Exercise:
Could you return every record below without changing a word?

Information:
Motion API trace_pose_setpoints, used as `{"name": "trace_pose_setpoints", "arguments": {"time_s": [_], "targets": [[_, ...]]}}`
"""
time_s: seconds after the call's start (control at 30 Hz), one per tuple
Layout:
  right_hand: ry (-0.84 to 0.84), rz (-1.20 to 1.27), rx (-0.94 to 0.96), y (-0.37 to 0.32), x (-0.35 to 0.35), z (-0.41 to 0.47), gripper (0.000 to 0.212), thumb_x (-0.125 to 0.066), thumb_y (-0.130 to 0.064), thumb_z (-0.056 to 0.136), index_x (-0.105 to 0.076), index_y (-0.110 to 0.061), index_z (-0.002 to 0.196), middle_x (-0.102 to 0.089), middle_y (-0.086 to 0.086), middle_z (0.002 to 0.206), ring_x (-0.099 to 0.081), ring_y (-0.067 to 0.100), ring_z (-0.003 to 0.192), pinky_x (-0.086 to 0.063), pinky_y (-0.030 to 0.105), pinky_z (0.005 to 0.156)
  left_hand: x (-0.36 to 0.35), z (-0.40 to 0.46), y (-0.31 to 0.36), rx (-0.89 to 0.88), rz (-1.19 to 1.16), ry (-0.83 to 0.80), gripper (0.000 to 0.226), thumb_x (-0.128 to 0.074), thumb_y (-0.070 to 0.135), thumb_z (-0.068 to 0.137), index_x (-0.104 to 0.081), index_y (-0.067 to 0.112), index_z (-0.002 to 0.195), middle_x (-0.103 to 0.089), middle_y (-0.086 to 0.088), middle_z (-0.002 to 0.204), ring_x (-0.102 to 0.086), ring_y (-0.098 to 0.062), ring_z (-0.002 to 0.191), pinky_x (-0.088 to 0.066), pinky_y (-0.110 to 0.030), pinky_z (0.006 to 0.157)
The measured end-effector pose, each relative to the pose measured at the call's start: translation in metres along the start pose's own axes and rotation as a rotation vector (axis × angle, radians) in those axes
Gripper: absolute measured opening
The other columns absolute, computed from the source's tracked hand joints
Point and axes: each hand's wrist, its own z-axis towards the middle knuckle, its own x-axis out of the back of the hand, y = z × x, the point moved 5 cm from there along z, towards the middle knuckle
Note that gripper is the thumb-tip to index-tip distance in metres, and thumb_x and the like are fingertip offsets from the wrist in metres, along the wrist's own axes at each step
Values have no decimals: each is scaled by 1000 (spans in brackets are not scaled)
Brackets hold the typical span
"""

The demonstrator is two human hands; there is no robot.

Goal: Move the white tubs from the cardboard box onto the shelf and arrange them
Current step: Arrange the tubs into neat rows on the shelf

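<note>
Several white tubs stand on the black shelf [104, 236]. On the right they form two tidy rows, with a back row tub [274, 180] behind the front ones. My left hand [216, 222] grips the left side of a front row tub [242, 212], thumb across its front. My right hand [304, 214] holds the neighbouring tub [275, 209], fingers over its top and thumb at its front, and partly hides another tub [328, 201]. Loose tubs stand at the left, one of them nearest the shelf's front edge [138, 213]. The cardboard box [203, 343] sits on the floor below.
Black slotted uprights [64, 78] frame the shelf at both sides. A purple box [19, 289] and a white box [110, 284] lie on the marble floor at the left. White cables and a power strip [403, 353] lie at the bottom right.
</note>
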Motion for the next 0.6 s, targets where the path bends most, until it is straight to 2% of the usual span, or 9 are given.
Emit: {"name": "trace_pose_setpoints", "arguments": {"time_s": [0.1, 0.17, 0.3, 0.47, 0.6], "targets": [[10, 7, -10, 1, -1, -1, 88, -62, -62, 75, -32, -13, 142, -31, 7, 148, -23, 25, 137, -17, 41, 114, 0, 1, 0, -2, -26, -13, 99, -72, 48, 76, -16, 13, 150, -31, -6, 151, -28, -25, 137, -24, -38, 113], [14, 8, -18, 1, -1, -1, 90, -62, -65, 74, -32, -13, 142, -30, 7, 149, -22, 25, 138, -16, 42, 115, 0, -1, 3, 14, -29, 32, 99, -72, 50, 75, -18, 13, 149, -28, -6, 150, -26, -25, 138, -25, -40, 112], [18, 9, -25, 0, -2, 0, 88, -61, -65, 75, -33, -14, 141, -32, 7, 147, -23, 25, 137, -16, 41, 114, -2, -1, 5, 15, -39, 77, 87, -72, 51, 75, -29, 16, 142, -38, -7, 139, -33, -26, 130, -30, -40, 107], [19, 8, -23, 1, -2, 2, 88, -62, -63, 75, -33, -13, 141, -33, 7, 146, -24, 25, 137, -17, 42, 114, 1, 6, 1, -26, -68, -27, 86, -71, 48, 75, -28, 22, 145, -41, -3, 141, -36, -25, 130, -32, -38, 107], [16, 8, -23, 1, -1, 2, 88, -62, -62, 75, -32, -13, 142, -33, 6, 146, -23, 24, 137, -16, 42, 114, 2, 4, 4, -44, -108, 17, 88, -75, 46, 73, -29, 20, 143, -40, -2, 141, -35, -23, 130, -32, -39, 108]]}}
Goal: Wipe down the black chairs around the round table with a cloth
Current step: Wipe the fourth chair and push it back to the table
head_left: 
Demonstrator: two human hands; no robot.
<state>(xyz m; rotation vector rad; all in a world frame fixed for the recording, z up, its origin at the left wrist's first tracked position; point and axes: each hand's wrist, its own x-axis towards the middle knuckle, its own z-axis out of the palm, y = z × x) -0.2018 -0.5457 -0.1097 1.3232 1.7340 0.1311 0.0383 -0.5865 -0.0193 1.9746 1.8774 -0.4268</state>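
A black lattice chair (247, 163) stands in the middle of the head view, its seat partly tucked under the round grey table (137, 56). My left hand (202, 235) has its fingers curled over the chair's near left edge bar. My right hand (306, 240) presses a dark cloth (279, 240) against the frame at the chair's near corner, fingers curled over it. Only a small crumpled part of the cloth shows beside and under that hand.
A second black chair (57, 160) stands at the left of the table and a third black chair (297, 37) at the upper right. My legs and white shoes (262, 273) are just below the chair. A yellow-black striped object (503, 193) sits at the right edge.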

Task solution:
Motion API trace_pose_setpoints, used as `{"name": "trace_pose_setpoints", "arguments": {"time_s": [_], "targets": [[_, ...]]}}`
"""
time_s: seconds after the call's start (control at 30 Hz), one per tuple
Layout:
  right_hand: ry (-0.84 to 0.84), rz (-1.20 to 1.27), rx (-0.94 to 0.96), y (-0.37 to 0.32), x (-0.35 to 0.35), z (-0.41 to 0.47), gripper (0.000 to 0.212), thumb_x (-0.125 to 0.066), thumb_y (-0.130 to 0.064), thumb_z (-0.056 to 0.136), index_x (-0.105 to 0.076), index_y (-0.110 to 0.061), index_z (-0.002 to 0.196), middle_x (-0.102 to 0.089), middle_y (-0.086 to 0.086), middle_z (0.002 to 0.206), ring_x (-0.099 to 0.081), ring_y (-0.067 to 0.100), ring_z (-0.003 to 0.192), pinky_x (-0.086 to 0.063), pinky_y (-0.030 to 0.105), pinky_z (0.005 to 0.156)
  left_hand: x (-0.36 to 0.35), z (-0.40 to 0.46), y (-0.31 to 0.36), rx (-0.89 to 0.88), rz (-1.19 to 1.16), ry (-0.83 to 0.80), gripper (0.000 to 0.226), thumb_x (-0.128 to 0.074), thumb_y (-0.070 to 0.135), thumb_z (-0.068 to 0.137), index_x (-0.104 to 0.081), index_y (-0.067 to 0.112), index_z (-0.002 to 0.195), middle_x (-0.103 to 0.089), middle_y (-0.086 to 0.088), middle_z (-0.002 to 0.204), ring_x (-0.102 to 0.086), ring_y (-0.098 to 0.062), ring_z (-0.002 to 0.191), pinky_x (-0.088 to 0.066), pinky_y (-0.110 to 0.030), pinky_z (0.006 to 0.157)
The measured end-effector pose, each relative to the pose measured at the call's start: translation in metres along the start pose's own axes and rotation as a rotation vector (axis × angle, radians) in those axes
Gripper: absolute measured opening
The other columns absolute, computed from the source's tracked hand joints
Point and axes: each hand's wrist, its own z-axis towards the middle knuckle, its own x-axis out of the back of the hand, y = z × x, the point moved 5 cm from there along z, towards the middle knuckle
Note that gripper is the thumb-tip to index-tip distance in metres, and thumb_x and the like are fingertip offsets from the wrist in metres, along the wrist's own axes at each step
Values have no decimals: each is scaled by 1000 (spans in brackets are not scaled)
Brackets hold the typical span
"""

The demonstrator is two human hands; there is no robot.

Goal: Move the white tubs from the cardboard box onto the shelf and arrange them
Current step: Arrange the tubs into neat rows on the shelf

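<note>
Several white tubs stand on the black shelf [104, 236]. On the right they form two tidy rows, with a back row tub [274, 180] behind the front ones. My left hand [216, 222] grips the left side of a front row tub [242, 212], thumb across its front. My right hand [304, 214] holds the neighbouring tub [275, 209], fingers over its top and thumb at its front, and partly hides another tub [328, 201]. Loose tubs stand at the left, one of them nearest the shelf's front edge [138, 213]. The cardboard box [203, 343] sits on the floor below.
Black slotted uprights [64, 78] frame the shelf at both sides. A purple box [19, 289] and a white box [110, 284] lie on the marble floor at the left. White cables and a power strip [403, 353] lie at the bottom right.
</note>
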Motion for the next 0.6 s, targets where the path bends most, until it is straight to 2% of the usual span, or 9 are given.
Emit: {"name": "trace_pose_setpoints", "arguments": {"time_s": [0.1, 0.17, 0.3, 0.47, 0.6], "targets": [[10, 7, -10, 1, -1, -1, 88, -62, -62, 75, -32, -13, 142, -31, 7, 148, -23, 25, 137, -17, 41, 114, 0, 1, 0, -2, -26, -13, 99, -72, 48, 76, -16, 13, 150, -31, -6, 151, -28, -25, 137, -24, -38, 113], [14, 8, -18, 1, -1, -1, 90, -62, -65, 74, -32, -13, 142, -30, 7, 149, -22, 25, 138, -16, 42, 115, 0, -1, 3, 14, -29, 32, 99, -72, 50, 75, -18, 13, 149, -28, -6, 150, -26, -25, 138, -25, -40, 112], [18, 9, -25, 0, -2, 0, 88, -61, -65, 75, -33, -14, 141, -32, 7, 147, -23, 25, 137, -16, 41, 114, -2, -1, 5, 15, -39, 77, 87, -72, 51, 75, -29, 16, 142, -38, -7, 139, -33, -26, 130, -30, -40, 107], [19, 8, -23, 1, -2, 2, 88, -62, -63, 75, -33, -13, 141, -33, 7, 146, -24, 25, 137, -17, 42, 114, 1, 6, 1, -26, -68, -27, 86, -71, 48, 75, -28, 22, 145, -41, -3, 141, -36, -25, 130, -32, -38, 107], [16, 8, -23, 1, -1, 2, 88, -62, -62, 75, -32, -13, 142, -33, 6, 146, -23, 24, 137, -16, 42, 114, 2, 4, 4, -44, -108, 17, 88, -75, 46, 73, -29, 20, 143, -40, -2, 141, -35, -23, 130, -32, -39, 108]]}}
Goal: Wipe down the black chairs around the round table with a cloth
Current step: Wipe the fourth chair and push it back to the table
head_left: 
Demonstrator: two human hands; no robot.
<state>(xyz m; rotation vector rad; all in a world frame fixed for the recording, z up, its origin at the left wrist's first tracked position; point and axes: each hand's wrist, its own x-axis towards the middle knuckle, its own z-axis out of the palm, y = z × x) -0.2018 -0.5457 -0.1097 1.3232 1.7340 0.1311 0.0383 -0.5865 -0.0193 1.9746 1.8774 -0.4268</state>
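A black lattice chair (247, 163) stands in the middle of the head view, its seat partly tucked under the round grey table (137, 56). My left hand (202, 235) has its fingers curled over the chair's near left edge bar. My right hand (306, 240) presses a dark cloth (279, 240) against the frame at the chair's near corner, fingers curled over it. Only a small crumpled part of the cloth shows beside and under that hand.
A second black chair (57, 160) stands at the left of the table and a third black chair (297, 37) at the upper right. My legs and white shoes (262, 273) are just below the chair. A yellow-black striped object (503, 193) sits at the right edge.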

Nothing more will be written for this answer.